Assignment: Among the lines below, restate word for word only those from the line with "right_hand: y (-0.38" through the line with "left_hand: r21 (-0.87", with both end lines kept.

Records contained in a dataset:
=== Section Start ===
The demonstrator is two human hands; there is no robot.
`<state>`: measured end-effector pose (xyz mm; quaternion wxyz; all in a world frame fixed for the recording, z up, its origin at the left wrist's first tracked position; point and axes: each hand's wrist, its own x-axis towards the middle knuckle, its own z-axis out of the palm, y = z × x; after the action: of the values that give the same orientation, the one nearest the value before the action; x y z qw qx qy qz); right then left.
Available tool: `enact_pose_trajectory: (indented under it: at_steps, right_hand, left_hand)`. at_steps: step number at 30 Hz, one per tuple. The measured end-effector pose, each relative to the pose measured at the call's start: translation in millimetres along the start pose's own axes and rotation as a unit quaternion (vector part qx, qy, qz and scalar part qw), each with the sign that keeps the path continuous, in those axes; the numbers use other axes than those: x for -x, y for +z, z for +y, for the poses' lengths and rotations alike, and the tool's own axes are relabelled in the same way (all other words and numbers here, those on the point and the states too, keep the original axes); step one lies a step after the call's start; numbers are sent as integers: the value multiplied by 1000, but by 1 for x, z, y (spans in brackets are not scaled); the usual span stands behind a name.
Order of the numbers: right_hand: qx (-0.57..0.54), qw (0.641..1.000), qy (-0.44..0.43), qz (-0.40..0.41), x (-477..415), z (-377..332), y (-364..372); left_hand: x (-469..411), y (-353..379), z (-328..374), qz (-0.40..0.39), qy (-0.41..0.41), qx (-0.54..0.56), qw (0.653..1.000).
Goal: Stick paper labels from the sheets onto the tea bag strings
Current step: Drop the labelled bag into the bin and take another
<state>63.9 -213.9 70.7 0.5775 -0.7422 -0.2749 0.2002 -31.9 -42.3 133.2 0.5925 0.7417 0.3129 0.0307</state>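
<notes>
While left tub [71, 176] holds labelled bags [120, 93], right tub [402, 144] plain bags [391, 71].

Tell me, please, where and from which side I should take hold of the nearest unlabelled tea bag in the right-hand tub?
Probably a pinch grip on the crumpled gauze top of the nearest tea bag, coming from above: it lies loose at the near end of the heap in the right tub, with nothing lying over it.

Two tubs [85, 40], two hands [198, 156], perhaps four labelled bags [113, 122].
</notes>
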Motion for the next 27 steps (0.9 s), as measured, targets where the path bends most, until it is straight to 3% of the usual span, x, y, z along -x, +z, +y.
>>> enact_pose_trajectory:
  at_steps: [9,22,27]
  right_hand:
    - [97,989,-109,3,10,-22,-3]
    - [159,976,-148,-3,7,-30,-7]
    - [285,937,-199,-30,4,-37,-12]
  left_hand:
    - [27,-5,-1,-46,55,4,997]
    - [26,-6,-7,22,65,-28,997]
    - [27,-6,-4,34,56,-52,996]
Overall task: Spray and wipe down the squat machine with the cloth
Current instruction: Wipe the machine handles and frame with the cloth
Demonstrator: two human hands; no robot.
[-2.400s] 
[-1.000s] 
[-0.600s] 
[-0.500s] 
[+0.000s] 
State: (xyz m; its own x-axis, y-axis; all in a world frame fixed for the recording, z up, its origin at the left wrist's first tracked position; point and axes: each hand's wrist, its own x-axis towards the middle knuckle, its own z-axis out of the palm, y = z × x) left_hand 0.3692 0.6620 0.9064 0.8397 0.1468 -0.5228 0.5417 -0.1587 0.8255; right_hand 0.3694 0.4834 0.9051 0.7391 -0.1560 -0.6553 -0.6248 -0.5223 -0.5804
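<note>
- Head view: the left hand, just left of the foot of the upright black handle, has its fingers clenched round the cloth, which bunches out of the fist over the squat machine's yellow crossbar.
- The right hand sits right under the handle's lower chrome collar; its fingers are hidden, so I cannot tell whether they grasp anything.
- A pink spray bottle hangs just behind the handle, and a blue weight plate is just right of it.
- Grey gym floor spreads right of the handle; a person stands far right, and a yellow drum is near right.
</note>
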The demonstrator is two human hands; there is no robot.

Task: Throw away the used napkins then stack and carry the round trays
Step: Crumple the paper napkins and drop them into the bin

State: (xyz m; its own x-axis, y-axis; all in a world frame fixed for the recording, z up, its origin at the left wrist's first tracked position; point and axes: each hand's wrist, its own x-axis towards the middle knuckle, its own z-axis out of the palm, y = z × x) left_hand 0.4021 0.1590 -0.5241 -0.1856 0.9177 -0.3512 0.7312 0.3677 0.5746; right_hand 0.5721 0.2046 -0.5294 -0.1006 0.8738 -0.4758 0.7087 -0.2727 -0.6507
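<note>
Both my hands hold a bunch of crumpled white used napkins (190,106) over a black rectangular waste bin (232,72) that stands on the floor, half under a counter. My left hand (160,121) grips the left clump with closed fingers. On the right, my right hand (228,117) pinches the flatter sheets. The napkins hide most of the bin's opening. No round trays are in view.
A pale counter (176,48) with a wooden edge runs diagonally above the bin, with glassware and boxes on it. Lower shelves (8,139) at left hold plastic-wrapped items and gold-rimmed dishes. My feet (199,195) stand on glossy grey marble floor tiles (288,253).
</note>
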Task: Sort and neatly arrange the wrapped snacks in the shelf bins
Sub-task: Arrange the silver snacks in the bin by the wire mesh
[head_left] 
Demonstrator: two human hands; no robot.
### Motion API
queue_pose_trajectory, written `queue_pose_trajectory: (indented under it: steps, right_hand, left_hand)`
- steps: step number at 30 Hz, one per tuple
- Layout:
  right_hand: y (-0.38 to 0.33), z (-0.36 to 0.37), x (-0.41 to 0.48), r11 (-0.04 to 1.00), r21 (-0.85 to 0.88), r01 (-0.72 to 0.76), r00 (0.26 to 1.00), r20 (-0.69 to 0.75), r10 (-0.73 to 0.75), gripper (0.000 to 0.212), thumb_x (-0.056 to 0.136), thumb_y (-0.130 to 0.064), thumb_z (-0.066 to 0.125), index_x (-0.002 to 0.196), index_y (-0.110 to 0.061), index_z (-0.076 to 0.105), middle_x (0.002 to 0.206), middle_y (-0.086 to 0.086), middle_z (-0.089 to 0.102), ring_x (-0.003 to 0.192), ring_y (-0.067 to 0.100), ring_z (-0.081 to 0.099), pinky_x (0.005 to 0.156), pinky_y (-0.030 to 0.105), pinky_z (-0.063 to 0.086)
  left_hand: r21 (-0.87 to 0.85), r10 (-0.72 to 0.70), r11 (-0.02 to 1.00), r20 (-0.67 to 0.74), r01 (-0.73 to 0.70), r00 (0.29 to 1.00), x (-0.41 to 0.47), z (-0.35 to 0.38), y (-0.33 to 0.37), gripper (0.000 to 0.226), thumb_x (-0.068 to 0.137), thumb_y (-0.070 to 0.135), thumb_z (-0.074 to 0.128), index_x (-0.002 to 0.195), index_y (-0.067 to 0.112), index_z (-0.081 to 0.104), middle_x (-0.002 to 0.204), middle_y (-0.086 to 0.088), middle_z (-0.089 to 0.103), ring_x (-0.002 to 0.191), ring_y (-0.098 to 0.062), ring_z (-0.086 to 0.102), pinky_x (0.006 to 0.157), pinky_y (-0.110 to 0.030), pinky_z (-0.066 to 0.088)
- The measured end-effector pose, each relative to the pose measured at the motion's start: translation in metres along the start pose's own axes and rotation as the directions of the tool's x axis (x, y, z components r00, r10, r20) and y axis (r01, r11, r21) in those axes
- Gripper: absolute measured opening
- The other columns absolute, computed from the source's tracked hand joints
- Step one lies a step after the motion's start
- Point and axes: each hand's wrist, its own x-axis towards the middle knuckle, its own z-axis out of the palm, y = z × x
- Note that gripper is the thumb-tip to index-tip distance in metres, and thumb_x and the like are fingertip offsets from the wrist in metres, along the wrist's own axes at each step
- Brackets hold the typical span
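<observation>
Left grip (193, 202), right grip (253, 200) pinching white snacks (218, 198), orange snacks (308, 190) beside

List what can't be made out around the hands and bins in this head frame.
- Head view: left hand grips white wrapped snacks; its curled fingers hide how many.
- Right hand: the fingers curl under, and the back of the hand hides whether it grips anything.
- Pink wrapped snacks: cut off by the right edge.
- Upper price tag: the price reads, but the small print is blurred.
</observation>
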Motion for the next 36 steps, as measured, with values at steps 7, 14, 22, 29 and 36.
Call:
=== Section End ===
Worked solution:
  right_hand: y (-0.38 to 0.33), z (-0.36 to 0.37), x (-0.41 to 0.48), r11 (-0.04 to 1.00), r21 (-0.85 to 0.88), r01 (-0.72 to 0.76), r00 (0.26 to 1.00), r20 (-0.69 to 0.75), r10 (-0.73 to 0.75), gripper (0.000 to 0.212), thumb_x (-0.056 to 0.136), thumb_y (-0.130 to 0.064), thumb_z (-0.066 to 0.125), index_x (-0.002 to 0.196), index_y (-0.110 to 0.061), index_z (-0.076 to 0.105), middle_x (0.002 to 0.206), middle_y (-0.086 to 0.086), middle_z (-0.089 to 0.102), ring_x (-0.003 to 0.192), ring_y (-0.067 to 0.100), ring_z (-0.081 to 0.099), pinky_x (0.005 to 0.156), pinky_y (-0.030 to 0.105), pinky_z (-0.063 to 0.086)
  left_hand: r21 (-0.87 to 0.85), r10 (-0.72 to 0.70), r11 (-0.02 to 1.00), r20 (-0.67 to 0.74), r01 (-0.73 to 0.70), r00 (0.29 to 1.00), x (-0.41 to 0.47), z (-0.35 to 0.38), y (-0.33 to 0.37), gripper (0.000 to 0.226), thumb_x (-0.068 to 0.137), thumb_y (-0.070 to 0.135), thumb_z (-0.074 to 0.128), index_x (-0.002 to 0.195), index_y (-0.067 to 0.112), index_z (-0.081 to 0.104), middle_x (-0.002 to 0.204), middle_y (-0.086 to 0.088), middle_z (-0.089 to 0.103), ring_x (-0.002 to 0.191), ring_y (-0.098 to 0.062), ring_z (-0.086 to 0.102), pinky_x (0.006 to 0.157), pinky_y (-0.110 to 0.030), pinky_z (-0.066 to 0.088)

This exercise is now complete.